About this exercise
Filter the entries below, keeping every line that has the word "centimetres".

[Stored data]
----

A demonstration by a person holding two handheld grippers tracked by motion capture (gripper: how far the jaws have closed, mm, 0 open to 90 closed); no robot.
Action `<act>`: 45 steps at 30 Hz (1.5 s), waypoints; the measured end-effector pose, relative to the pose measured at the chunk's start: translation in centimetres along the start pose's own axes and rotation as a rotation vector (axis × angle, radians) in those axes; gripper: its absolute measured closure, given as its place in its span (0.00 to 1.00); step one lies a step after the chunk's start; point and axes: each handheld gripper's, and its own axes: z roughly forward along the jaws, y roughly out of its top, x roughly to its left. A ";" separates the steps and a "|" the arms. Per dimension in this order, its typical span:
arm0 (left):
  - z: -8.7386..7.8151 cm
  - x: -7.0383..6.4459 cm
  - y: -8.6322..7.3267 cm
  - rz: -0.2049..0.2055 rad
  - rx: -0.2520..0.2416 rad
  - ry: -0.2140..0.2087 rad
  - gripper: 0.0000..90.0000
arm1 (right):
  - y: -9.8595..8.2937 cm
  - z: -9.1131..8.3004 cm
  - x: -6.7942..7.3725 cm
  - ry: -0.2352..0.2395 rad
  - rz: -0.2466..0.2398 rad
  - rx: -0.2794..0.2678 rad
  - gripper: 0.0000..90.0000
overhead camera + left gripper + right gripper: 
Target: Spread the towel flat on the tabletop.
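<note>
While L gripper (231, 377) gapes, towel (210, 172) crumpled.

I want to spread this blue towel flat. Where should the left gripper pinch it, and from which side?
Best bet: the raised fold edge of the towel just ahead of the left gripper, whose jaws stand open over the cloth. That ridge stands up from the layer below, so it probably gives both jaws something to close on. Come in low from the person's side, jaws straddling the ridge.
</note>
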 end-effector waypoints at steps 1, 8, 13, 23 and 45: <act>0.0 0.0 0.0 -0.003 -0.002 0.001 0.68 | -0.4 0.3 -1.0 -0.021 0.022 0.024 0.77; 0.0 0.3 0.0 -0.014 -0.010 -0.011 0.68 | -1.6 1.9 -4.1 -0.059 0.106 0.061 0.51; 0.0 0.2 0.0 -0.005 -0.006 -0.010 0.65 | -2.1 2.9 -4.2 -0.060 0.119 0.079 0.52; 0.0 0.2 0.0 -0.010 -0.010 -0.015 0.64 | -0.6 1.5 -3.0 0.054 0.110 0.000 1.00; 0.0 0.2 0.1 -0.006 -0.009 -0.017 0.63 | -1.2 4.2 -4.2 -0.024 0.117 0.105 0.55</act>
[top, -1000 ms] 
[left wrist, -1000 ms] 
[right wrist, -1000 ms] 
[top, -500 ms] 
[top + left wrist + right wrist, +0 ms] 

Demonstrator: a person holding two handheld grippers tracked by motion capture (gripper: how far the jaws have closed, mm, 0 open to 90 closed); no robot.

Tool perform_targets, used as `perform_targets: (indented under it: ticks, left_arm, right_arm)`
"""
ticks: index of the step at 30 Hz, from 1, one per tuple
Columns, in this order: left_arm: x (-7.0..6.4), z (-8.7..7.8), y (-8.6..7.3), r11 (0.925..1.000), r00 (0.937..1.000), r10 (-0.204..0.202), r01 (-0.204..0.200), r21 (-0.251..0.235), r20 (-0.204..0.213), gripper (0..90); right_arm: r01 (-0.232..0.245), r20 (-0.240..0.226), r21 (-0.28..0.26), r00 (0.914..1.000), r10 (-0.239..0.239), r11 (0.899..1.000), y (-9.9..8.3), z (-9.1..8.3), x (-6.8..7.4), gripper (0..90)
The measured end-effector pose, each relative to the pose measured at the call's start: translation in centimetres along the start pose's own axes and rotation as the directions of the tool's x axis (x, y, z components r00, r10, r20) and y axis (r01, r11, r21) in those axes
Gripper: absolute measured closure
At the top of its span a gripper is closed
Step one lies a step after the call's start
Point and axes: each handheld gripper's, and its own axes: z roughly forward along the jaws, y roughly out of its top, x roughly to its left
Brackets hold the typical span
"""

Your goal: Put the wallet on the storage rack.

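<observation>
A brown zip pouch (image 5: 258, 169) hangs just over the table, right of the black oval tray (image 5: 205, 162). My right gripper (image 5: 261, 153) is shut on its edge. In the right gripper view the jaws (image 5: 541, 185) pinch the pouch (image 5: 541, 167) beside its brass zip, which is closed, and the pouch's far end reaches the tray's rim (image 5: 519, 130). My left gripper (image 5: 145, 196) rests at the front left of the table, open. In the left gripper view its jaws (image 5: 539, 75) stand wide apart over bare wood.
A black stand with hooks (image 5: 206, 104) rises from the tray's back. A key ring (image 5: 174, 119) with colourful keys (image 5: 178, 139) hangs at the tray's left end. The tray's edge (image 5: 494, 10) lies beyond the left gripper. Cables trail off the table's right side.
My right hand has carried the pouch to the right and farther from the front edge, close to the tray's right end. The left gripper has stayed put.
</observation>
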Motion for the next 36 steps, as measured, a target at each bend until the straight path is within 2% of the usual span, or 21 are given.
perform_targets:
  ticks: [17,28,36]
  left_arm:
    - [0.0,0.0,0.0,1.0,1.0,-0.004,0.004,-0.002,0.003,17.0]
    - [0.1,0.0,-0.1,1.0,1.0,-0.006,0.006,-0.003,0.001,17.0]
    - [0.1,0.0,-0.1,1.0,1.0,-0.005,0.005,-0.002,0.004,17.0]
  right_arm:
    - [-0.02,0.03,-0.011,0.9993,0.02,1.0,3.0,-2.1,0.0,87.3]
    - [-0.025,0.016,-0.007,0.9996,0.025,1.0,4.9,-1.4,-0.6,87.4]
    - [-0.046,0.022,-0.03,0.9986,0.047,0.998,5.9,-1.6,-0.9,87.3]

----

Response area
Action `<act>`: 45 steps at 30 Hz (1.5 s), waypoints; the measured end-effector pose, relative to the pose measured at the chunk's start: translation in centimetres along the start pose's own axes and rotation as a rotation vector (axis × angle, radians) in those axes; gripper: its absolute measured closure, given as its place in its span (0.00 to 1.00); step one lies a step after the chunk's start; point and axes: each handheld gripper's, and its own axes: z roughly forward along the jaws, y roughly out of its top, x roughly to its left. A ";" separates the steps and a "|" the arms. Per dimension in this order, its typical span:
The measured end-effector pose, each relative to the pose measured at the call's start: translation in centimetres along the start pose's own axes and rotation as the directions of the tool's x axis (x, y, z components r00, r10, r20) and y axis (r01, r11, r21) in those axes

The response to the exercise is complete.